Pan-genome association analysis of stainless-steel biofilm phenotype using Scoary on ST111 (n=25) and ST235 (n=23) isolates showed no significant associations after Bonferroni or Benjamini-Hocht corrections for multiple sampling (p<0.05). However, Pyseer allows pangenome association analysis using mean OD540 values and the most statistically significant associations between accessory gene presence and biofilm production on stainless-steel are shown in Table 3. In ST111 and ST235 the most significantly associated genes are small proteins of 84 and 86 amino-acids respectively that share 21% amino acid sequence identity to each other and only match to hypothetical proteins using blastp. HHpred indicate partial but significant structural similarity to the same H. pylori Type IV secretion system translocase for both proteins. Protein translocation by these previously uncharacterised putative translocases could have a significant role in biofilm production. In ST111 isolates other genes with significant associations include the sensor kinase cusS (also associated with temperature dependent biofilm production - above) found in 22 isolates, and eight genes located together and present in only two ST111 isolates (isolate WH-SGI-V-07174 genes 02964-02971) that include two transposases, a type II toxin/antitoxin (TA) system RelE/ParE family toxin, and an XRE family transcriptional regulator that possibly represents an integrated plasmid sequence. Secreted TA system toxins have previously been found to be involved in biofilm formation in P. aeruginosa as well playing important roles in pathogenicity and persistence[58]. In ST235 genes associated with enhanced biofilm production on stainless-steel include two genes involved in mercury resistance, two methyltransferase proteins and an alginate biosynthesis gene algA_3. The putative ST235 T4SS translocase (WH-SGI-V-07406 gene 05831) is present in five ST235 isolates as are three genes in close proximity (05832, 05844 and 05845 in this isolate) that may represent part of a mobile genetic structure.

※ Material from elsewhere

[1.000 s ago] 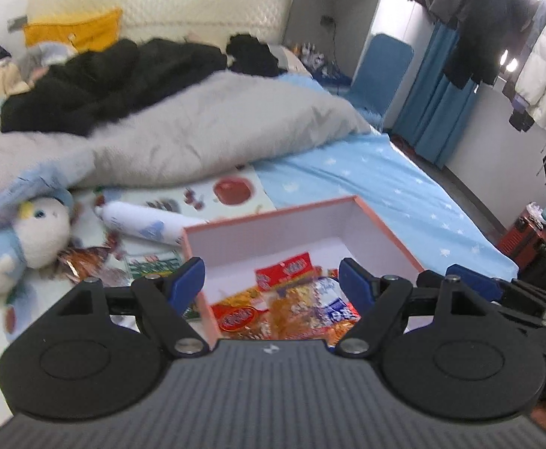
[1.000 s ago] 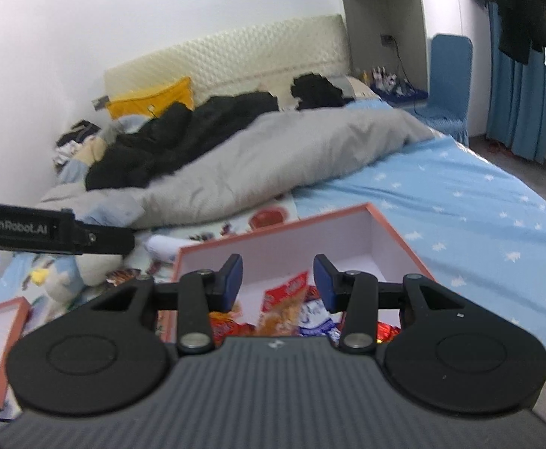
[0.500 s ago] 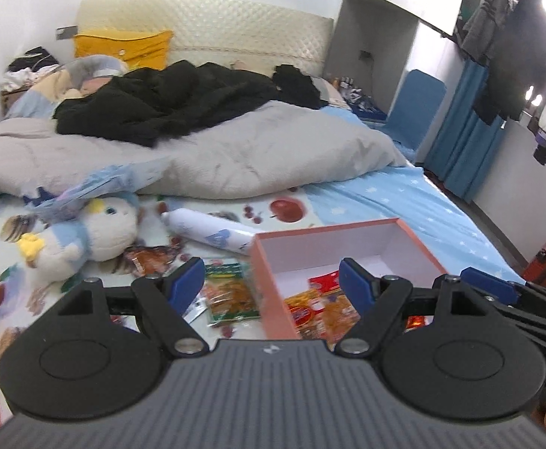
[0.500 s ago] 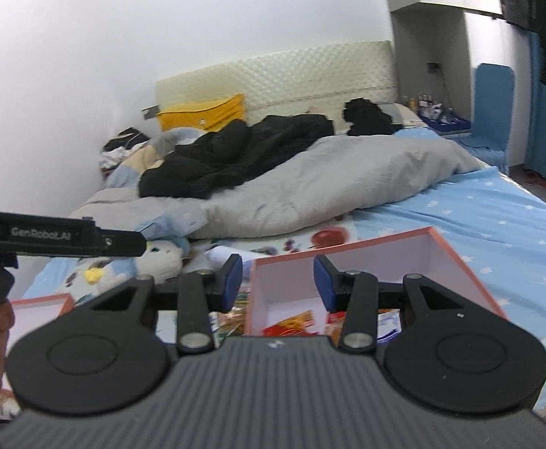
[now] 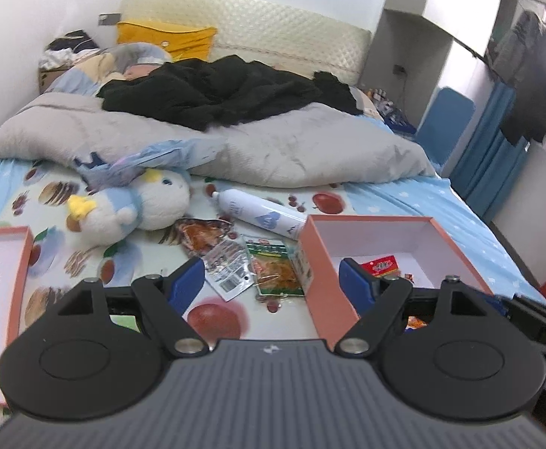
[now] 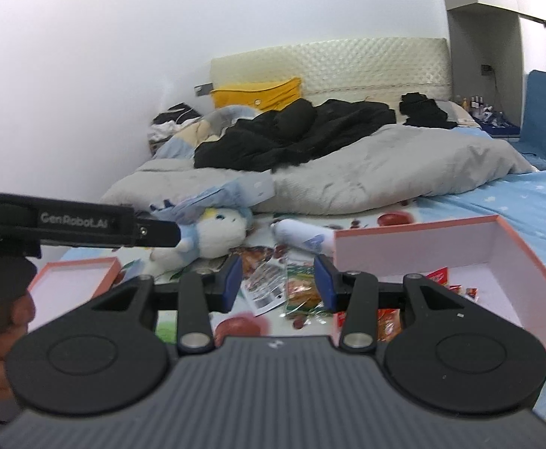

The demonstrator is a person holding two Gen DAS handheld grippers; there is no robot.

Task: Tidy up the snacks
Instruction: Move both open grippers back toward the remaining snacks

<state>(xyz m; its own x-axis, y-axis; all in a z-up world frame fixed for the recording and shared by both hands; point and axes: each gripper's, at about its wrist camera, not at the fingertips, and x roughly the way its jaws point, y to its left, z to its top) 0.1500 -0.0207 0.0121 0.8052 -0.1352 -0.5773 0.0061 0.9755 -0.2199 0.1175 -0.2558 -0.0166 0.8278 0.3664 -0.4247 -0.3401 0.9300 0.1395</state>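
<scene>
Snack packets [image 5: 269, 269] are lying loose on the fruit-print sheet [image 5: 213, 318], just beside the left wall of the open pink box [image 5: 319, 280], which is already holding a few wrappers at its bottom. I am holding my left gripper [image 5: 271, 280] above them with its jaws spread wide and nothing between them; the green-topped packet [image 5: 275, 271] is lying straight ahead, its long axis running away from me along the box wall. My right gripper [image 6: 278, 280] is hovering over the same cluster, jaws narrower but parted and empty. Judging by both views, either hand is within reach, though the left, already open wide, seems better placed. A white bottle [image 5: 260, 215] and a plush toy [image 5: 138, 204] are lying just beyond the packets.
</scene>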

Core genome SNPs associated with biofilm production on stainless-steel were found using Pyseer and the most significant hits are shown in Table 4. In ST111 these include a SNP in a GGDEF and EAL domain-containing protein. Such proteins are known to have a key role in cell signalling and biofilm production[59]. The chemotaxis protein McpU and the PAS domain-containing protein are involved in cell-signalling and play a role in biofilm formation. Polymorphisms in the membrane proteins MprF and the DedA membrane family protein may have an effect on biofilm formation through increased translocation of proteins and other macromolecules from the cell. In ST235 the most significant core genome SNP is in a tRNA-Asn region however its relevance to biofilm production on stainless-steel is unclear. Four significant SNP sites are present in the topoisomerase primase domain-containing protein DnaG although the possible role of primase genes in biofilm production or regulation is obscure. Similarly, the importance of SNPs associated with biofilm phenotype for GTPase, ViaA and the two glycoside hydrolase family 19 proteins is unclear although we theorise that such glycoside hydrolases could be involved in biofilm matrix hydrolysis promoting transition of P. aeruginosa from a sessile to a planktonic state.